「ただーいまーーーー」
「・・・・・・」
「・・・え、亮さん?何読んでんの?」
「書いてへん」
「は?」
「産み分け方書いてへんコレ」
「産み、産み分け?」
「女の子がほしいねん」
「・・・・・・・・・はぁ、女の子が欲しいんですか」
「・・・っつかさ!そうお前言えよ!妊娠したなら!」
「あー・・・やっぱりその方向に話が行ってる・・・」
「なんで?なんでなんも言わんの?一人で育てる気やったん?シングルマザーもええと思うよ、そういう女の人ってほんますごいと思うし、今やったら昔に比べたら全然差別とかも減ってきとると思うよ、でも!お前には俺がおるやん!その腹ん中の子にはお前っていう母親と、俺っていう父親がおるやん!ええやん両親揃うなら揃った方が!」
「違うんだよ」
「違ない!お前、お前また俺の迷惑なるとか仕事のこととか心配したんか?そんなん考えんでええねん!一緒に育てなあかんやん!俺らからの愛情をその子に注いだらなあかんやんか!」
「そ、それが、だからぁ!」
「まだなんかあんのか!そんなに嫌か俺と子供育てんのが!つかそれ以前に結婚やんか結婚せなアカンやんか!」
「そうじゃなくって!」
「隠し子はよくないで?後からバレたらめっちゃバッシング受けて子供が傷ついてまうから」
「それはそうだと思うけど、つか聞いて!聞け!」
「なんやねん、何か問題が?」
「問題、・・・問題どころの話じゃねぇ!根本的に間違ってんだよ!」
「何がや!どこがや!」
「子供など、できていない」
「・・・・・・は?」
「子供などできていない」
「・・・・・・・・え、それ嘘?」
「嘘じゃねぇし!!できてないんだよ子供は本当に!!」
「や、だっておかしいやん!なんでそれなのにこんな種類の本が4冊もあんねや!そりゃこの『はじめての赤ちゃん』とかは表紙の子が可愛かったからうっかり買うてもうたーみたいなアレでもまぁギリギリでアリやけど、それ以外の本買わんやろ妊娠してないと!助産婦のオバちゃんとかの表紙につられてこの本買うたりせぇへんやろ!!」
「そのご意見に一言で答えれば!」
「なんや!」
「忘れ物です」
「・・・・・わすれ?」
「忘れ物です。
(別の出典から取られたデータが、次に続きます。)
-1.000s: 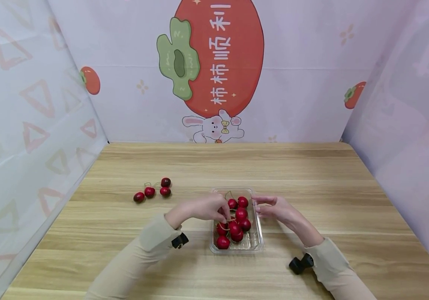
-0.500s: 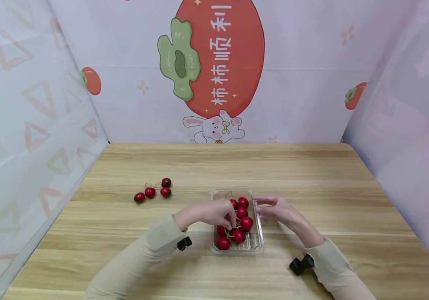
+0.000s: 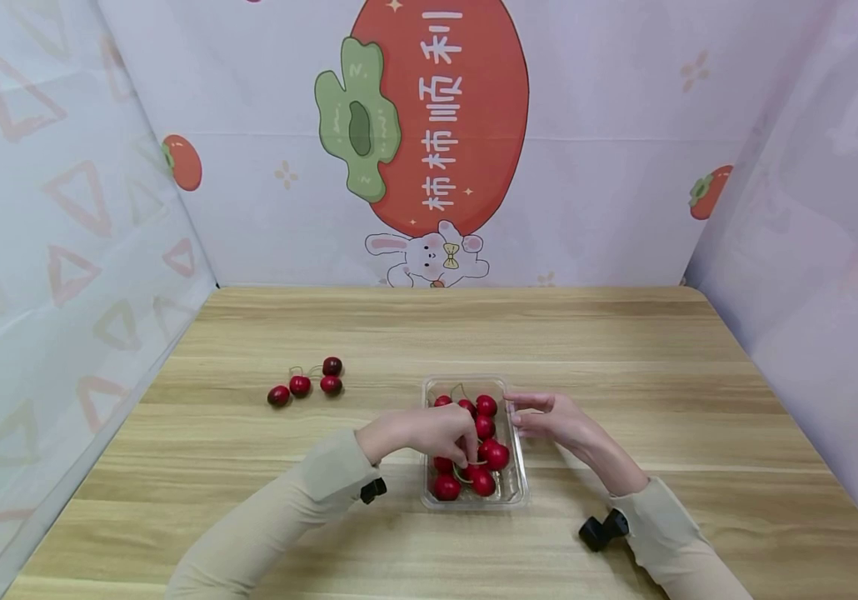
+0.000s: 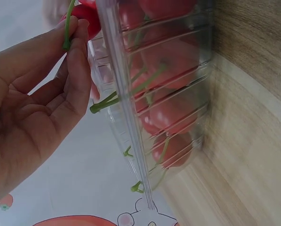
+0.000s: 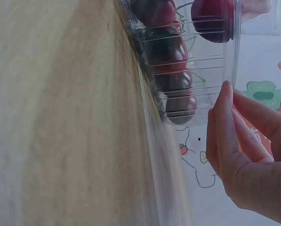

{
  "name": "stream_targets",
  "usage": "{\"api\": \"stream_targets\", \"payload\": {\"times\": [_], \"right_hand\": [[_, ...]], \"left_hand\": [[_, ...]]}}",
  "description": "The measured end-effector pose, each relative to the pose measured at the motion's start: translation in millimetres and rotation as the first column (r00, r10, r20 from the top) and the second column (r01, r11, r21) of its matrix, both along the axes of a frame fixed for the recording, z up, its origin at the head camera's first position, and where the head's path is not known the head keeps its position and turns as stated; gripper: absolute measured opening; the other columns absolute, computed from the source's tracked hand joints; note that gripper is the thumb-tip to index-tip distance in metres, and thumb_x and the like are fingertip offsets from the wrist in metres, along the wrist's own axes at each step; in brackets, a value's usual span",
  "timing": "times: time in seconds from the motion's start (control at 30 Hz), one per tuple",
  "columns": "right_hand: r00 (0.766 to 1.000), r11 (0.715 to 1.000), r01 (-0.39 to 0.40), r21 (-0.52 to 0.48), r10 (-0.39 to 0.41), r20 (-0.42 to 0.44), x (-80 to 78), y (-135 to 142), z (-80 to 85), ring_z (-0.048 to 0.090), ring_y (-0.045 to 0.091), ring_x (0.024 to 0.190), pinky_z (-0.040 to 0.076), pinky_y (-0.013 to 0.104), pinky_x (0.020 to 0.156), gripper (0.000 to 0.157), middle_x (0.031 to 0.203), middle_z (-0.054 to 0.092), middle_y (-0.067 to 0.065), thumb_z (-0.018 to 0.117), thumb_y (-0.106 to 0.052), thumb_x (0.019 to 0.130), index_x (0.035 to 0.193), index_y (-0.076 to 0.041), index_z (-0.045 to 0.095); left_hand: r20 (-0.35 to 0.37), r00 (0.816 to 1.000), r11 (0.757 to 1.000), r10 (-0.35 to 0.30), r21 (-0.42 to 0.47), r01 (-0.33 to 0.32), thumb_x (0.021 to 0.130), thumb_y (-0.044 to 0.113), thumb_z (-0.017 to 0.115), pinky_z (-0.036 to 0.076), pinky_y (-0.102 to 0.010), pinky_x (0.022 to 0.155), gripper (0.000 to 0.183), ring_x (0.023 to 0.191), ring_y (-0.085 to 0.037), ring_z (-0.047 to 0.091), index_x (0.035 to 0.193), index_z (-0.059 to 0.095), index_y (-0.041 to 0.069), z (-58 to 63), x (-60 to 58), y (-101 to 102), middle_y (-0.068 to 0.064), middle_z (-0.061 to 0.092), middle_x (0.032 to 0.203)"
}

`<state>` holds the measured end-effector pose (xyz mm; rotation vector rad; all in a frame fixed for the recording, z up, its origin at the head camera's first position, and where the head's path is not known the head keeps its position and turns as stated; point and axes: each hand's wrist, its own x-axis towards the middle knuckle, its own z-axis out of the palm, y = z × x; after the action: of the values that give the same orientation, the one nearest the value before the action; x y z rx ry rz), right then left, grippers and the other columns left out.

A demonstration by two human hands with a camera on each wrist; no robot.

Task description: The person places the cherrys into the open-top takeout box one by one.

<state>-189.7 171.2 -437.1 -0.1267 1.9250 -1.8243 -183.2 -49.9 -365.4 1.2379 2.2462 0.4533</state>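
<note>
A clear plastic container (image 3: pixel 521 483) of red cherries (image 3: pixel 485 406) stands on the wooden table. My left hand (image 3: pixel 432 435) reaches over its left side, fingers down among the fruit. In the left wrist view, thumb and fingers pinch the green stem (image 4: pixel 68 28) of a red cherry (image 4: pixel 94 24) near the rim. My right hand (image 3: pixel 558 418) is at the container's right side. Seen from the right wrist, its extended fingertips (image 5: pixel 226 89) touch the rim, and more cherries (image 5: pixel 166 52) show through the ribbed wall.
Several stemmed cherries (image 3: pixel 300 385) lie on the table (image 3: pixel 594 333) at the back left, outside the container. Printed cloth walls (image 3: pixel 594 167) stand behind and at both sides. A black wrist camera (image 3: pixel 603 528) sits by the right sleeve.
My left hand has shifted right and a little toward the front inside the container, moving cherries with it. A cherry at the back left now shows. The right hand stays at the rim.
</note>
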Motion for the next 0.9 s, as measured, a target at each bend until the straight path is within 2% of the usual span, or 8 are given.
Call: {"api": "stream_targets", "payload": {"times": [0.3, 0.63, 0.9], "right_hand": [[1.0, 1.0, 0.011, 0.014, -0.011, -0.001, 1.1, -0.6, 1.1, 0.06, 0.014, 0.085, 0.05, 0.03, 0.077, 0.052, 0.124, 0.046, 0.025, 0.064, -0.007, 0.078, 0.125, 0.005, 0.045], [1.0, 1.0, 0.008, 0.0, -0.008, 0.006, 0.8, -1.0, 1.0, 0.06, 0.014, 0.085, 0.05, 0.029, 0.076, 0.052, 0.126, 0.044, 0.026, 0.064, -0.006, 0.078, 0.125, 0.006, 0.044], [1.0, 1.0, 0.01, 0.001, -0.01, 0.004, 0.5, -0.5, -0.1, 0.06, 0.014, 0.085, 0.05, 0.029, 0.076, 0.052, 0.125, 0.045, 0.025, 0.064, -0.007, 0.078, 0.125, 0.006, 0.045]], "left_hand": [[-0.015, 0.999, 0.999, -0.033, -0.008, 0.033, 0.075, 0.004, 0.068, 0.042, -0.008, 0.063, 0.006, 0.07, 0.002, 0.054, 0.081, 0.071, 0.005, -6.2, -0.9, 2.3, 0.001, 0.067, 0.079], [-0.023, 1.0, 0.999, -0.017, -0.035, 0.016, 0.075, 0.005, 0.069, 0.041, -0.008, 0.062, 0.007, 0.069, 0.003, 0.054, 0.081, 0.071, 0.007, -12.1, -1.4, 3.7, 0.004, 0.067, 0.078], [-0.037, 0.999, 0.999, -0.036, -0.033, 0.035, 0.074, 0.006, 0.069, 0.041, -0.006, 0.062, 0.007, 0.07, 0.004, 0.054, 0.081, 0.071, 0.007, -15.3, -2.3, 5.3, 0.003, 0.067, 0.079]]}}
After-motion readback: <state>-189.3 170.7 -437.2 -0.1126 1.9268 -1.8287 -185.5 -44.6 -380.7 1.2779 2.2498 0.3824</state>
」
「・・・・・・・や、だからー、それ嘘?」
「だから嘘じゃねぇっつってんの!!」
「いやこんなん誰が忘れてくねん!!」
「妊娠5ヶ月に入った親友だ高校時代の!!一昨日遊びに来てくれて一緒に名前とか考えたんだ!そしてそのままその本を忘れて帰ったんだあいつは!!」
「・・・その友達アホやんそんな、こんなでっかいもん忘れてって!」
「アホはアホだけどたしかに!あいつもあたしもアホだけど!でもそんなことは今はどうでもいい!とりあえず亮が勘違いをしているってことを早く認めてくれ!!」
「・・・・・・・・え、ほんまに?」
「どこまで疑うんだよ今日・・・!」
「妊娠してない?」
「してない」
「ほんまやな?」
「ほんと」
「絶対?」
「絶対。」
「・・・・・・・・・・・はぁー・・・・・・なんやねんもぉーーー・・・・・・」
「こっちの台詞だよもぉーーー・・・・・・しかも亮ご飯作っといてくれてると思ったのにー・・・」
「あ、忘れとった!」
「・・・ですよねー・・・」








(05/29 よく喋りました、今回の錦戸さん。とりあえず全力でテンパってもらいました。以上です!リクエストありがとうございました!!)